### What to produce
The listing is to be printed word for word, pictures omitted.

━━━━━ Data shown ━━━━━

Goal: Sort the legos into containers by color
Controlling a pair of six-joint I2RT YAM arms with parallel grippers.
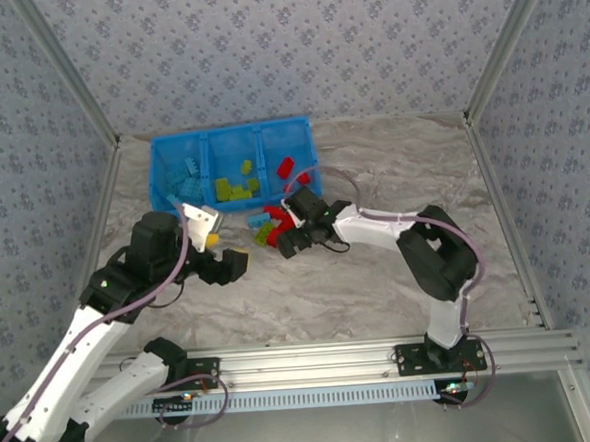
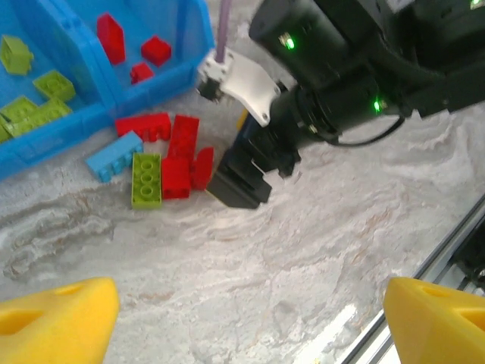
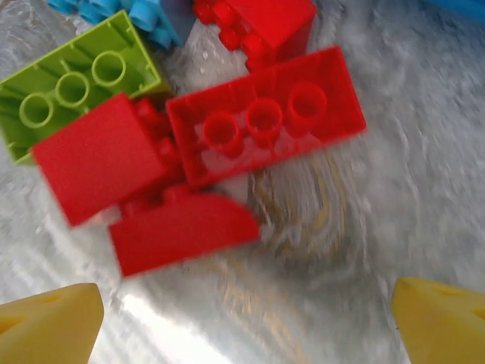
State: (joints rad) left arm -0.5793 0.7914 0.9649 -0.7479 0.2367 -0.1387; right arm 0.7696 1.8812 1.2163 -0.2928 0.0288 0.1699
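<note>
Operator: Grippers, state?

Observer: Left gripper [image 2: 250, 318] has its jaws wide, one yellow fingertip [image 2: 53, 318] in each lower corner of its wrist view. Bare table [image 1: 379, 276] lies between them and nothing is held. Right gripper [image 3: 246, 318] is also wide and empty, close above the loose legos [image 1: 267, 228].

Operator: Legos, location?

Observer: The loose ones lie on the table just in front of the blue tray [image 1: 231, 129]. They are several red bricks [image 2: 178, 144] bunched and touching, with one lime green brick [image 2: 145, 180] and one light blue brick [image 2: 114, 155] beside them. In the tray, the left compartment [image 1: 182, 178] holds light blue, the middle compartment [image 1: 238, 187] lime green, and the right compartment [image 1: 287, 166] red.

Operator: Left gripper relative to the pile?

Observer: Near it and apart, on the pile's left in the top view.
</note>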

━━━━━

### Exercise solution
Goal: Sort the legos into containers by color
Controlling a pair of six-joint I2RT YAM arms with parallel grippers.
State: (joints rad) left arm -0.5793 0.7914 0.9649 -0.7479 0.2367 -0.1387; right arm 0.7696 1.8812 1.2163 -0.2928 0.0288 0.1699
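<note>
Operator: Grippers, state?

Observer: Left gripper [image 2: 250, 318] has its jaws wide, one yellow fingertip [image 2: 53, 318] in each lower corner of its wrist view. Bare table [image 1: 379, 276] lies between them and nothing is held. Right gripper [image 3: 246, 318] is also wide and empty, close above the loose legos [image 1: 267, 228].

Operator: Legos, location?

Observer: The loose ones lie on the table just in front of the blue tray [image 1: 231, 129]. They are several red bricks [image 2: 178, 144] bunched and touching, with one lime green brick [image 2: 145, 180] and one light blue brick [image 2: 114, 155] beside them. In the tray, the left compartment [image 1: 182, 178] holds light blue, the middle compartment [image 1: 238, 187] lime green, and the right compartment [image 1: 287, 166] red.

Operator: Left gripper relative to the pile?

Observer: Near it and apart, on the pile's left in the top view.
</note>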

The answer has been given, and the exercise is done.